Comment by divineg

7 months ago

It's incredible. I can't believe it but it actually works quite nicely.

If 10K $5 subscriptions can cover its cost, maybe a community run search engine funded through donations isn't that insane?

19 comments

divineg

noosphr 7 months ago

It's been clear to anyone familiar with encoder only LLMs that Google is effectively dead. The only reason why it still lives is that it takes a while to crawl the whole web and keep the index up to date.

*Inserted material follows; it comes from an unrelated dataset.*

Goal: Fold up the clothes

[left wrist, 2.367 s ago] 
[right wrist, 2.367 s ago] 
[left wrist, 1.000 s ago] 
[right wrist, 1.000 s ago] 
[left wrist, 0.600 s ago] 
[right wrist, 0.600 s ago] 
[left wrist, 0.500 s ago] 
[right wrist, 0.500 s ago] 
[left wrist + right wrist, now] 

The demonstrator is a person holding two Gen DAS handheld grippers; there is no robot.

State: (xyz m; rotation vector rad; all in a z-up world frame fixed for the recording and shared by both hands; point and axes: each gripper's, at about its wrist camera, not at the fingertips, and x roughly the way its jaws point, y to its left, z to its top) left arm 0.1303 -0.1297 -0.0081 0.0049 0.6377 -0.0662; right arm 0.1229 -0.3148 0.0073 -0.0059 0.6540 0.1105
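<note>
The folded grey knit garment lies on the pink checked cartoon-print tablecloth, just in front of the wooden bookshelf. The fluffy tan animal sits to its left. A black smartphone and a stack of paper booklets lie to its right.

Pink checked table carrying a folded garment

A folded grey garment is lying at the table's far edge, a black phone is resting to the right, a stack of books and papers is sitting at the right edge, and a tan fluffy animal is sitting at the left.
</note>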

If someone like common crawl, or even a paid service, solves the crawling of the web in real time then the moat Google had for the last 25 years is dead and search is commoditized.

ccgreg 7 months ago
The team that runs the Common Crawl Foundation is well aware of how to crawl and index the web in real time. It's expensive, and it's not our mission. There are multiple companies that are using our crawl data and our web graph metadata to build up-to-date indexes of the web.
- noosphr 7 months ago
  
  Yes, I've used your data myself on a number of occasions.
  But you are pretty much the only people who can save the web from AI bots right now.
  The sites I administer are drowning in bots, and the applications I build which need web data are constantly blocked. We're in the worst of all possible worlds and the simplest way to solve it is to have a middleman that scrapes gently and has the bandwidth to provide an AI first API.
  
  1 reply →
- nickpsecurity 7 months ago
  
  Your terms and conditions include a lot of restrictions with some ambiguous in how they can be interpreted.
  Would Common Crawl do a "for all purposes and no restrictions" license if it is for AI training, comouter analyses, etc? Especially given the bad actors are ignoring copyrights and terms while such restrictions only affect moral, law-abiding people?
  Also, even simpler, would Common Crawl release under a permissive license a list of URL's that others could scrape themselves? Maybe with metadata per URL from your crawls, such as which use Cloudflare or other limiters. Being able to rescrape the CC index independently would be very helpful under some legal theories about AI training. Independent, search operators benefit, too.
  
  8 replies →
nickpsecurity 7 months ago

It's not dead but will take a huge hit. I still use DuckDuckGo since I get good answers, good discovery, taken right to the sources (whom I can cite), and the search indexes are legal vs all the copyright infringement in AI training.
If AI training becomes totally legal, I will definitely start using them more in place of or to supplement search. Right now, I don't even use the AI answers.
kiririn 7 months ago
You can see their panic - in my country they are running TV ads for Google search, showing it answering LLM-prompt-like queries. They are desperately trying to win back that mind share, and if they lose traditional keyword search too they’re cooked
- dieortin 7 months ago
  
  Which country is that?

gunalx 7 months ago

Kagi seems to partially be that. Yes really corpo but way Better wibes than Google. Searxng is a bit diffrent but also a thing.

echelon 7 months ago

I think even more spectacularly, we may be witnessing the feature to feature obsolescence of big tech.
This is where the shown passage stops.